*** Data for analysis Section Begins ***
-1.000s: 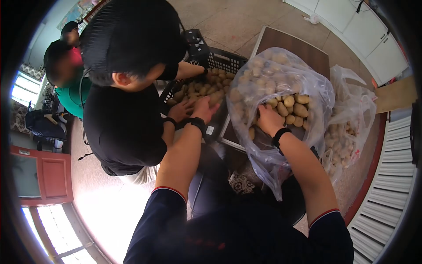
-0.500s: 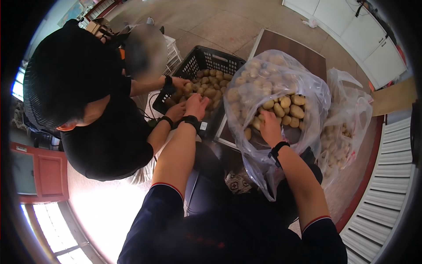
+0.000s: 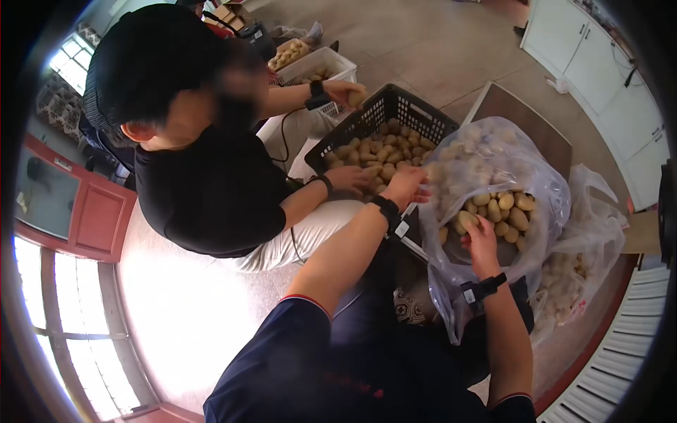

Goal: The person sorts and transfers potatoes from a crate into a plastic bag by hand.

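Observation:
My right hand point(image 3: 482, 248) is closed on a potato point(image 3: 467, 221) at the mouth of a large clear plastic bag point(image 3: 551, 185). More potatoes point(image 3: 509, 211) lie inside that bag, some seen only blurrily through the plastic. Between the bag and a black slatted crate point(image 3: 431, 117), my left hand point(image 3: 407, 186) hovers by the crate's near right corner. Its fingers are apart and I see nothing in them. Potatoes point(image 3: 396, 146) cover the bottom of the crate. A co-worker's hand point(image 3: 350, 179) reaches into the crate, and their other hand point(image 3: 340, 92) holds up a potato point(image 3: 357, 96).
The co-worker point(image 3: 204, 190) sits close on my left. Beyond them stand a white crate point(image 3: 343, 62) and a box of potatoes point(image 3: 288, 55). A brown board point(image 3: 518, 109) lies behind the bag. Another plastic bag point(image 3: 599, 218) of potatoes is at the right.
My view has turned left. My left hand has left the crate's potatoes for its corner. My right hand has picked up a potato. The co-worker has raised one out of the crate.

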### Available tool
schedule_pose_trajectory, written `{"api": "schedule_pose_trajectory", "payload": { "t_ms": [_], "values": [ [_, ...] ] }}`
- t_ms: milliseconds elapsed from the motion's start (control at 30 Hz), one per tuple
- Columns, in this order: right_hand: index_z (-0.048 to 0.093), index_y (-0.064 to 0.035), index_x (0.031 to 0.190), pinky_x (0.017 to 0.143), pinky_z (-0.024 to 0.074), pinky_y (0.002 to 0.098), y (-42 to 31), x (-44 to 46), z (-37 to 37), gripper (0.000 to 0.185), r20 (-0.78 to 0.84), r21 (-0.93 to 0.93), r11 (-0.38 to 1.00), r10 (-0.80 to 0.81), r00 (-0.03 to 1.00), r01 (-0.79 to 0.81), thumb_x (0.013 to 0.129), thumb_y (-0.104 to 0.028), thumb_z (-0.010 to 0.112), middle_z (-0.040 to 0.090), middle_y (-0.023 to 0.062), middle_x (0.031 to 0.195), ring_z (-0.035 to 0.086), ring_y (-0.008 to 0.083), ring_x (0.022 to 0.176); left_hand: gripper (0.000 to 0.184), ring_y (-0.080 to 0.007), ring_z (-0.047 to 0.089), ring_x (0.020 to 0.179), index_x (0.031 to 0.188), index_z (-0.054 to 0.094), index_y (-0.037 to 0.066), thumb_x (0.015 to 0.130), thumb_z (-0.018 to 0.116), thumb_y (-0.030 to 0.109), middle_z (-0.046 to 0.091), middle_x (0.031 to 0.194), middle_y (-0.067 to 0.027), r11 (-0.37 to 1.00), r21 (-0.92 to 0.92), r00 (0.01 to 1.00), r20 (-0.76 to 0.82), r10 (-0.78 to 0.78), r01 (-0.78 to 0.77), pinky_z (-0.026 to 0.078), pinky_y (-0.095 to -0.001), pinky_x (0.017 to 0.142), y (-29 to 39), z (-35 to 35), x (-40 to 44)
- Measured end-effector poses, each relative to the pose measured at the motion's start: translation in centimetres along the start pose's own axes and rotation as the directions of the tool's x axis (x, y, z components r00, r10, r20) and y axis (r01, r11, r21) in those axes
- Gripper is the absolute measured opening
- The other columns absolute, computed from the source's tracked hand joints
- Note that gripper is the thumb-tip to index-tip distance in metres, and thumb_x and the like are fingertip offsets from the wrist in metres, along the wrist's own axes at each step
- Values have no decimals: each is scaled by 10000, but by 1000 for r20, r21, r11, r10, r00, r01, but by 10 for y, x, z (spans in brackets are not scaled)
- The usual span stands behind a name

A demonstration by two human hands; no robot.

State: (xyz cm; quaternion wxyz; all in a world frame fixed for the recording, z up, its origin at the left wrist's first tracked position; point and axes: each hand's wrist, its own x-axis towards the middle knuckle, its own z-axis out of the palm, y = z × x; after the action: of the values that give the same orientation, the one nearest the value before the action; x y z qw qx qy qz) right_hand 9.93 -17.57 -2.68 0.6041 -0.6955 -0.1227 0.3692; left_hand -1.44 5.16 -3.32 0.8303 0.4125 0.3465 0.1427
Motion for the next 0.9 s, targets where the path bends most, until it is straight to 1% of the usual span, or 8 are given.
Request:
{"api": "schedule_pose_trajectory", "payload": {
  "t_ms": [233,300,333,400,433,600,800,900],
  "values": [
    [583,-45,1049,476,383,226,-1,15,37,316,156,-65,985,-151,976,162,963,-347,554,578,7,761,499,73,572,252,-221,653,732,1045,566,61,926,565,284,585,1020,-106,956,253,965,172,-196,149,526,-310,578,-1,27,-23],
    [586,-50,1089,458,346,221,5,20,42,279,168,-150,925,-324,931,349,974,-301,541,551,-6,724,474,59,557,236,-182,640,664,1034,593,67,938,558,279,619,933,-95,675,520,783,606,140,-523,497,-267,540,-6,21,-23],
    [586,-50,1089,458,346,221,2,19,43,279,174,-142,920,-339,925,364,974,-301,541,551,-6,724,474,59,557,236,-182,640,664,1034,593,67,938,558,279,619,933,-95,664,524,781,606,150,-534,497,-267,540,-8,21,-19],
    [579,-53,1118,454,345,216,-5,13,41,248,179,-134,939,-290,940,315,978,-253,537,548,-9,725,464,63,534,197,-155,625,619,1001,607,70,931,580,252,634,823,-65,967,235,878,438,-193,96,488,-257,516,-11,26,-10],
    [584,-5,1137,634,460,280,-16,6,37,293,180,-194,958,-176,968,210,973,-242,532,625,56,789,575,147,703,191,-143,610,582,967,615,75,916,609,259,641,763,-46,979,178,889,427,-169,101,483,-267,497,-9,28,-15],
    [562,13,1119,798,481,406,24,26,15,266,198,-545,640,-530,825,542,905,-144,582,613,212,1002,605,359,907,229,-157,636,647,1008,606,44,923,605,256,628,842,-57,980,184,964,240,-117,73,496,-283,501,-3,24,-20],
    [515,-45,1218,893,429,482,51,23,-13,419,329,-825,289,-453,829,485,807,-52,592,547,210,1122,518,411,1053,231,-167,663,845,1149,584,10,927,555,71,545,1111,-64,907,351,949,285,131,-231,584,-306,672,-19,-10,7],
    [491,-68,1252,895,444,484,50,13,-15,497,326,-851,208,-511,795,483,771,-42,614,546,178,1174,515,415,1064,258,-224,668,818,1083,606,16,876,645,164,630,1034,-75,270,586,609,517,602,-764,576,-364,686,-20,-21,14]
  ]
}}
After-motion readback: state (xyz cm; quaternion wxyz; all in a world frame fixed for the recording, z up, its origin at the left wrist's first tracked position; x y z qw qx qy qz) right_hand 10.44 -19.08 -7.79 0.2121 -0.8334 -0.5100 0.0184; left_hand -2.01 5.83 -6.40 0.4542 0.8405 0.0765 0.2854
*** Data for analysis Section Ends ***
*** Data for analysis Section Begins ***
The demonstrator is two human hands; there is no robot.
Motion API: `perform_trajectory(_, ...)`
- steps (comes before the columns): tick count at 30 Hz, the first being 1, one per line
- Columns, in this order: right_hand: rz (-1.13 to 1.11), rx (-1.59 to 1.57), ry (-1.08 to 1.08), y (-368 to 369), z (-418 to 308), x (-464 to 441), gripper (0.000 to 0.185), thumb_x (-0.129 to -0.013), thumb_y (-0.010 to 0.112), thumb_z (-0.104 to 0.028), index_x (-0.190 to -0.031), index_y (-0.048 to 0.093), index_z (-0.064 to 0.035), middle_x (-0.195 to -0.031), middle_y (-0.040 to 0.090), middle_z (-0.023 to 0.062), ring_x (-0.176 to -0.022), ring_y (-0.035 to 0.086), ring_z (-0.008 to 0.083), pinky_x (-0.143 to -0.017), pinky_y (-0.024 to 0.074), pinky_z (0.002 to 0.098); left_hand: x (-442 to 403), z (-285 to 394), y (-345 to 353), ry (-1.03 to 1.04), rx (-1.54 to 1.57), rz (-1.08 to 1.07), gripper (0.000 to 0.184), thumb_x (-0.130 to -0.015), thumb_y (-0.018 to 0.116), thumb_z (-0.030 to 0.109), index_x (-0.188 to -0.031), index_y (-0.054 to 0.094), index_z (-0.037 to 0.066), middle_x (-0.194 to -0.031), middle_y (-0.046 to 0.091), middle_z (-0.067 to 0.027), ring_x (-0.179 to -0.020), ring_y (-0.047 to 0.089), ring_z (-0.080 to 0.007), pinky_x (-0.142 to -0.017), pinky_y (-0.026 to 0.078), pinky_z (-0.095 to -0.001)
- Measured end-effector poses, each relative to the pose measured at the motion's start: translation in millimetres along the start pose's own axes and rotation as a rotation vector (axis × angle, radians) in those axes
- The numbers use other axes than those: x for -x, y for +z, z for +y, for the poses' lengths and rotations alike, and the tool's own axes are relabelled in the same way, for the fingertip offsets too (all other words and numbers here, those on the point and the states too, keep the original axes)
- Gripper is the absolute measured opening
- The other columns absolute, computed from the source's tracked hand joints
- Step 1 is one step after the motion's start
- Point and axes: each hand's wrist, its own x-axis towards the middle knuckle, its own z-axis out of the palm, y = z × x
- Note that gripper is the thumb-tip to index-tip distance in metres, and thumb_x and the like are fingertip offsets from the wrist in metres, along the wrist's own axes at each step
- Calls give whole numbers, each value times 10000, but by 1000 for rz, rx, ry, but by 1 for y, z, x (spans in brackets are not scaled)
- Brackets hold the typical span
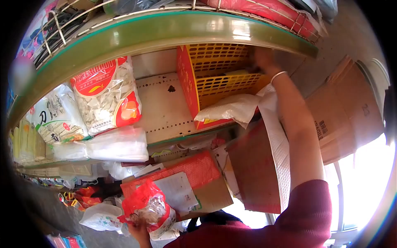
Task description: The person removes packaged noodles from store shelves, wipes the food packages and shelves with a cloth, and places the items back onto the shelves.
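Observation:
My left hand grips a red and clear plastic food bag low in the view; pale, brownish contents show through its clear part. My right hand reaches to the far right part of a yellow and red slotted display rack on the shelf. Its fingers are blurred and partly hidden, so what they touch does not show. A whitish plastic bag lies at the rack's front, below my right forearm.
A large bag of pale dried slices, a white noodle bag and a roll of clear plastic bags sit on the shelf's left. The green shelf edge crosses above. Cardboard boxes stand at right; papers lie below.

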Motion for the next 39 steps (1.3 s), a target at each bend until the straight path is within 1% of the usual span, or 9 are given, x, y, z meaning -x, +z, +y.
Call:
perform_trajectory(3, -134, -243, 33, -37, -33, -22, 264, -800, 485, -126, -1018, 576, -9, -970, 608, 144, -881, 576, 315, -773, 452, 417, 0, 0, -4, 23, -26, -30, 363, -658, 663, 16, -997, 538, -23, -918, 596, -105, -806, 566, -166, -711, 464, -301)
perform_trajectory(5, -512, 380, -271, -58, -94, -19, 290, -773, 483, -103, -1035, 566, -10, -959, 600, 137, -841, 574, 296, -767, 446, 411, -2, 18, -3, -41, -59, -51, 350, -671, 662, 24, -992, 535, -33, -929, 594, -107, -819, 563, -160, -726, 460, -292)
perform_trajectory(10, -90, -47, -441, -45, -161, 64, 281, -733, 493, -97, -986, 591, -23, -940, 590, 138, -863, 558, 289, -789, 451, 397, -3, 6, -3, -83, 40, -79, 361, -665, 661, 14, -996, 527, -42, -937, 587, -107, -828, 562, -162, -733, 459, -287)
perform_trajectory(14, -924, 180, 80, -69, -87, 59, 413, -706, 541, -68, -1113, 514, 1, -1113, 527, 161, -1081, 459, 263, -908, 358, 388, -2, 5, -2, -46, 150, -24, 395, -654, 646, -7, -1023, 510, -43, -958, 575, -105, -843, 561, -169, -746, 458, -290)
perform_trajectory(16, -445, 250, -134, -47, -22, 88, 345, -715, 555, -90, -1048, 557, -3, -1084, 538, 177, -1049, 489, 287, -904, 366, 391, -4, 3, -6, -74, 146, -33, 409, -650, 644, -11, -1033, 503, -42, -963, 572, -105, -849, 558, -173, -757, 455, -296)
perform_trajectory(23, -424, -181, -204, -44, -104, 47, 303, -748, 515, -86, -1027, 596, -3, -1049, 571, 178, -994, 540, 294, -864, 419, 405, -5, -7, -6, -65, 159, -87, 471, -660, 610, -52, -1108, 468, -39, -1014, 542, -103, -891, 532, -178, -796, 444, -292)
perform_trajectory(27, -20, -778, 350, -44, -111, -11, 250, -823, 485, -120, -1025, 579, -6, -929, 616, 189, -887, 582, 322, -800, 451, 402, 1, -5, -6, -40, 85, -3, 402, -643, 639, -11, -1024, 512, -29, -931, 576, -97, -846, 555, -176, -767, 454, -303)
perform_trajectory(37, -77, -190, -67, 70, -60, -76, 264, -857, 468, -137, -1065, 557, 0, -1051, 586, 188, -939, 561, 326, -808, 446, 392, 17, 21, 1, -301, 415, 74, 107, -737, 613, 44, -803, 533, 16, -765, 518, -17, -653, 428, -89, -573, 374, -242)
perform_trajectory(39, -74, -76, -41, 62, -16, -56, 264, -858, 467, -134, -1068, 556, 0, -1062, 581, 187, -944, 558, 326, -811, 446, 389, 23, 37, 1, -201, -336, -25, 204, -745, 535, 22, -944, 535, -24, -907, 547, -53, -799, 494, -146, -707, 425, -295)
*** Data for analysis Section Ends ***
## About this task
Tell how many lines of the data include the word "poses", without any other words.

## Your response
3